(Provided data)
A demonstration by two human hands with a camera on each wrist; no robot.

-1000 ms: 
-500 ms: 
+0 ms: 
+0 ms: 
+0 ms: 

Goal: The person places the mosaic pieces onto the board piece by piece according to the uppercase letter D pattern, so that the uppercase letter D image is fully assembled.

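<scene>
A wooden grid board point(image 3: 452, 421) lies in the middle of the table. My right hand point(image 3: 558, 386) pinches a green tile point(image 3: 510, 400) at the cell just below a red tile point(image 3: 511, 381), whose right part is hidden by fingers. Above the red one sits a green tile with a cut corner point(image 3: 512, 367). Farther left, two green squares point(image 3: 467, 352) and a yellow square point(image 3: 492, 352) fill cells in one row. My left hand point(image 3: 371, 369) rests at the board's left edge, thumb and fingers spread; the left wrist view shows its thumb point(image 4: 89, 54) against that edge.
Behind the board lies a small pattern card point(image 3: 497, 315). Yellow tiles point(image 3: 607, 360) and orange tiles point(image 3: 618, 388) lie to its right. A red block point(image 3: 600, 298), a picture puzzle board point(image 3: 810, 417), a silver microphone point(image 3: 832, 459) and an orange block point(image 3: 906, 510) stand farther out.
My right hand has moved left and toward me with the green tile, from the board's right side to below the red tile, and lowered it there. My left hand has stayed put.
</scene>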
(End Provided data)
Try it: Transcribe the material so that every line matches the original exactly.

Exercise solution:
A demonstration by two human hands with a camera on each wrist; no robot.

-1000 ms: 
-500 ms: 
+0 ms: 
+0 ms: 
+0 ms: 

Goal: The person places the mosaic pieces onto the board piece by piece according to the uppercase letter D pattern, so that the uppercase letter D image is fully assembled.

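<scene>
A wooden grid board point(image 3: 452, 421) lies in the middle of the table. My right hand point(image 3: 558, 386) pinches a green tile point(image 3: 510, 400) at the cell just below a red tile point(image 3: 511, 381), whose right part is hidden by fingers. Above the red one sits a green tile with a cut corner point(image 3: 512, 367). Farther left, two green squares point(image 3: 467, 352) and a yellow square point(image 3: 492, 352) fill cells in one row. My left hand point(image 3: 371, 369) rests at the board's left edge, thumb and fingers spread; the left wrist view shows its thumb point(image 4: 89, 54) against that edge.
Behind the board lies a small pattern card point(image 3: 497, 315). Yellow tiles point(image 3: 607, 360) and orange tiles point(image 3: 618, 388) lie to its right. A red block point(image 3: 600, 298), a picture puzzle board point(image 3: 810, 417), a silver microphone point(image 3: 832, 459) and an orange block point(image 3: 906, 510) stand farther out.
My right hand has moved left and toward me with the green tile, from the board's right side to below the red tile, and lowered it there. My left hand has stayed put.
</scene>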

No more output is needed.